The beast was big and pretty damn scary with its lips curled back and its fangs dripping saliva. The fur appeared light—white or perhaps gold—although I couldn’t tell if that were the actual color or merely a reflection of the streetlight. I didn’t remember ever seeing a white wolf.
That was my first clue that maybe the wolf wasn’t real, even before I noticed the eyes. They were too damn human.
My own snapped open. How had they gotten shut?
I turned my head and stared at the gray light of dawn creeping through the suddenly empty front window.

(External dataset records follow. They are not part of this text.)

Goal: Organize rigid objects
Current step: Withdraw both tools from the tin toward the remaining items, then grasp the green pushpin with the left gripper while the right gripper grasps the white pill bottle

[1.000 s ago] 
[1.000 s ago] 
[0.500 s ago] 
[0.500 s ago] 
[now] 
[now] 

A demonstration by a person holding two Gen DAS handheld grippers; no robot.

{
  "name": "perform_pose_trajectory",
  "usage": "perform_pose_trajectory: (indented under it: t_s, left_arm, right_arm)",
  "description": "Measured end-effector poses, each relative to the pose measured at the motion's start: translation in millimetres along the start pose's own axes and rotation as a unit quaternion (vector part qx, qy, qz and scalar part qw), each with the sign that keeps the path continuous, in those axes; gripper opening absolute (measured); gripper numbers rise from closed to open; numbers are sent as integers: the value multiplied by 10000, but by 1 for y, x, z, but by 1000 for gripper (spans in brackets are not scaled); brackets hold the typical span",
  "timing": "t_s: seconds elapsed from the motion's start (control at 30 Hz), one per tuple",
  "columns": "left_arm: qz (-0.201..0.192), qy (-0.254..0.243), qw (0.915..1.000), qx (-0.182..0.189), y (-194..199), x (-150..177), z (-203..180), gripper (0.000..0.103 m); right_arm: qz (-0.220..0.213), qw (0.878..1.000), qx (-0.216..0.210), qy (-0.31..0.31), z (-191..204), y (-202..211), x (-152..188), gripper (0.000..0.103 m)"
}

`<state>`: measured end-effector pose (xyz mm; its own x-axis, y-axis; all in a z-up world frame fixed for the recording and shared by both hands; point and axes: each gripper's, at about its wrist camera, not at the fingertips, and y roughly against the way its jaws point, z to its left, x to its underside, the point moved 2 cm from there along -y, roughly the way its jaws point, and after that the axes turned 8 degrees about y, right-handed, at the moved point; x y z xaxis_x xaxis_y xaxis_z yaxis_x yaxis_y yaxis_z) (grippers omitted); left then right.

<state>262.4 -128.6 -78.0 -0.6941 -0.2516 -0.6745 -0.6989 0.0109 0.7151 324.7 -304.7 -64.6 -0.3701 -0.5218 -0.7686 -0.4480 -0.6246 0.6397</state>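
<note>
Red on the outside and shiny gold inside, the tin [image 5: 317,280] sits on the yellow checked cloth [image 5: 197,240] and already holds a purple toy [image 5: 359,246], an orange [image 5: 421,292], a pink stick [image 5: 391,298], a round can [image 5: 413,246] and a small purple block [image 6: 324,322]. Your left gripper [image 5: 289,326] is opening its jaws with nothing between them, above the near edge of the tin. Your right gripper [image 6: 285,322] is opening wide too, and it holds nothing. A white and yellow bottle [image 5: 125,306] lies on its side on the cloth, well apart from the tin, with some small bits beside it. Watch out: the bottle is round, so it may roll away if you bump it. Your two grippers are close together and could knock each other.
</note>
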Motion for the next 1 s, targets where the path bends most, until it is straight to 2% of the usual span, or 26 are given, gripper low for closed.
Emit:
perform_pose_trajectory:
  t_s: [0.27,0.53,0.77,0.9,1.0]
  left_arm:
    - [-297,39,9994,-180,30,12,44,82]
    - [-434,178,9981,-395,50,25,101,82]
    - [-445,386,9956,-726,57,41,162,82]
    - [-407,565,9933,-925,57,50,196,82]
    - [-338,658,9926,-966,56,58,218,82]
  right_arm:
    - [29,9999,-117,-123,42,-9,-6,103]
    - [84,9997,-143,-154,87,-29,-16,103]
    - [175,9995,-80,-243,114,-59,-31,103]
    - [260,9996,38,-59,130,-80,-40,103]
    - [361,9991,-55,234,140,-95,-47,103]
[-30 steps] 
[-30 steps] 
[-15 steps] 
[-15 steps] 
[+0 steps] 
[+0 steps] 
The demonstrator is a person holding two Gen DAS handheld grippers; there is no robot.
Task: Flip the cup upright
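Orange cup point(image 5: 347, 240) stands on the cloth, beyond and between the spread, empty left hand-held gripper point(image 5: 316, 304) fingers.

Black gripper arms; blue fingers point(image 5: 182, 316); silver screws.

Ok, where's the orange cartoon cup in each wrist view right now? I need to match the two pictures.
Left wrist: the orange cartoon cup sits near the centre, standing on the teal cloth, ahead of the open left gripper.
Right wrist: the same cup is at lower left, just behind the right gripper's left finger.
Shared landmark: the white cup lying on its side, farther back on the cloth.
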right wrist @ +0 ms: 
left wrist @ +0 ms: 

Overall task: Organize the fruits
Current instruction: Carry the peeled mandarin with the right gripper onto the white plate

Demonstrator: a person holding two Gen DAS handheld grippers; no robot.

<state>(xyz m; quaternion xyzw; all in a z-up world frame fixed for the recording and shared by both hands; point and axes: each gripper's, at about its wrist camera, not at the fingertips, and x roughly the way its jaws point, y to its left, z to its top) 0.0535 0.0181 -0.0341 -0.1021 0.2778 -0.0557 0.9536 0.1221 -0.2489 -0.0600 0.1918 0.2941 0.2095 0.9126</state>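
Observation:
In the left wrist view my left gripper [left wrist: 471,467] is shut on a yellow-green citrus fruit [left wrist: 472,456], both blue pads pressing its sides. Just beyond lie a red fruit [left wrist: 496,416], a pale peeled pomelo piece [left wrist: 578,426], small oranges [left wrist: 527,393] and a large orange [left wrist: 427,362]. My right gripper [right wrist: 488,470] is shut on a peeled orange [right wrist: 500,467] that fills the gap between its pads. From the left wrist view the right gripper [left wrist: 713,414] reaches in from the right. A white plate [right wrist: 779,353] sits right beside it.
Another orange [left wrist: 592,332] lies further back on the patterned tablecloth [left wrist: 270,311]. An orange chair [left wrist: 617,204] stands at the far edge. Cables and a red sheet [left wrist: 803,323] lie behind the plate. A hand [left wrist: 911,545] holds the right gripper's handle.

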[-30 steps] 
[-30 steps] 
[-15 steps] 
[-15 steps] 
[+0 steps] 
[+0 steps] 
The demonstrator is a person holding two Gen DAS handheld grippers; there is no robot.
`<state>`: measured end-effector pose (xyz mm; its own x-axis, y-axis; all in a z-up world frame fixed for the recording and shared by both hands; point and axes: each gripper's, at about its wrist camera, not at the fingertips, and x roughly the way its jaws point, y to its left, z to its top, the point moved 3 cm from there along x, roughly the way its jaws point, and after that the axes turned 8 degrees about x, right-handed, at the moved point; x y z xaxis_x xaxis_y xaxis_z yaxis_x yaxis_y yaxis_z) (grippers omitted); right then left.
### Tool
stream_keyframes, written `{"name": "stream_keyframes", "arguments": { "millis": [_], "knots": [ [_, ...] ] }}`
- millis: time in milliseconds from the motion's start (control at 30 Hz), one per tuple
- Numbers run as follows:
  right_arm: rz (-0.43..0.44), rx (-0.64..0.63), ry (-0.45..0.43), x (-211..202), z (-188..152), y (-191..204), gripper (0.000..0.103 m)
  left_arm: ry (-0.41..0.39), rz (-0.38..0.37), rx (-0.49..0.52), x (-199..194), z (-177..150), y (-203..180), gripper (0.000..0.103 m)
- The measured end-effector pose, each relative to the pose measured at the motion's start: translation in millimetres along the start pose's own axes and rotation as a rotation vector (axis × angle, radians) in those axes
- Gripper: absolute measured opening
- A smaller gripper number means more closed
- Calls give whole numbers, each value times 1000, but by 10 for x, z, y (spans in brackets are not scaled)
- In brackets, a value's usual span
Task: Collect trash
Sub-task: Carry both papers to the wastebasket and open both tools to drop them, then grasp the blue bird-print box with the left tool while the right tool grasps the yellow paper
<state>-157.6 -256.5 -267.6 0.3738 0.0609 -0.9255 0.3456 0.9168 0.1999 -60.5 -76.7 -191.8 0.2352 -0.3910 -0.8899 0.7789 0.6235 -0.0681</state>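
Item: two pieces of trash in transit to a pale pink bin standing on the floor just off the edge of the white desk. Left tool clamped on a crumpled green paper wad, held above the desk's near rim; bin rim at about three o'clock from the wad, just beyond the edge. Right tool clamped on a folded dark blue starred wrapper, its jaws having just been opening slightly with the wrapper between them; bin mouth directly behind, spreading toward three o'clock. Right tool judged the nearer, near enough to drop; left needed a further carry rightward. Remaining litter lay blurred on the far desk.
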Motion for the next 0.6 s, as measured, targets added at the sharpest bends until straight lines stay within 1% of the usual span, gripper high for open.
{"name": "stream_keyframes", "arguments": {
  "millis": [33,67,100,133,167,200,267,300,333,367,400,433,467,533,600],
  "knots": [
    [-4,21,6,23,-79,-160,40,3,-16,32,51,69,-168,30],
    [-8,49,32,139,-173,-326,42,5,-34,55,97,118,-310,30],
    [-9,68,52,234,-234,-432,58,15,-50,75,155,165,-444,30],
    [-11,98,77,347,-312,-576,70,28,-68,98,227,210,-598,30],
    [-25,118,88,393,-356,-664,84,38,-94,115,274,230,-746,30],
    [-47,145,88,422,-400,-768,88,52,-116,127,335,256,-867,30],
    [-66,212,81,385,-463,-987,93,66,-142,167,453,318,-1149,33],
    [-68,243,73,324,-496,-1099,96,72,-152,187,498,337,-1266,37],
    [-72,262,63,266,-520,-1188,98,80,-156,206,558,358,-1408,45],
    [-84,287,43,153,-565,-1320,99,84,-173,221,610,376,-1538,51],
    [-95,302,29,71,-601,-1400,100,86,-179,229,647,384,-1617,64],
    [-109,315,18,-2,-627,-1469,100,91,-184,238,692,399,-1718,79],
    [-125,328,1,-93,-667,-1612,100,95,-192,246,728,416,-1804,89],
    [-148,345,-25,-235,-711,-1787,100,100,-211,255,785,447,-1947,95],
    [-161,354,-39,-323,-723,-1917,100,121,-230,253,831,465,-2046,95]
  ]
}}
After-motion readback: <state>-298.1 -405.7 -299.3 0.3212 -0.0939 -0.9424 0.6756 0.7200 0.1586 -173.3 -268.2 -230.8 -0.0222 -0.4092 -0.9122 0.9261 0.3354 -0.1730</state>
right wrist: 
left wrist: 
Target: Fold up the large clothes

Rodolfo was nuzzling my neck, and my body ached everywhere.
I almost blurted, “Did you see it?” but managed to stop before I said something so foolish.
“Anne?” He straightened, bending to pull up his pants. “You okay?”
“Yeah.” Mine had fallen off somewhere between the bar and the table. I retrieved them, yanking the paj ama bottoms onto my legs as I continued to stare at the empty window.
“I—” He thrust his fingers through his hair. “I shouldn’t have.”
My mind, finally clearing of the last tendrils of sexual satisfaction, began to question, and my mouth followed suit. “Why did you?”
“Can’t seem to help myself.”
“No sex for a year will do that.” I headed for the stairs.
He snatched my arm and held on. “That isn’t the reason.”
“No? It certainly isn’t the way I look, the shape of my ass, the size of my breasts, or even my charming personality.”
His lips twisted. “You don’t know, do you?”
“Know what?”
“How truly beautiful you are.”
“Oh, yeah. Prom queen material. That’s me.”
He stepped in close and ran his fingers lightly over my cheeks, my nose, my chin. I froze, unable to run away even though I should.
“This face has character. It’s been lived in. Seen things, loved someone. That’s more attractive than perfection could ever be.”
A fingertip lingered on my lips. My body responded again to his, and I closed my eyes, fighting for a control that with this man seemed lost. Had he cast a spell on me?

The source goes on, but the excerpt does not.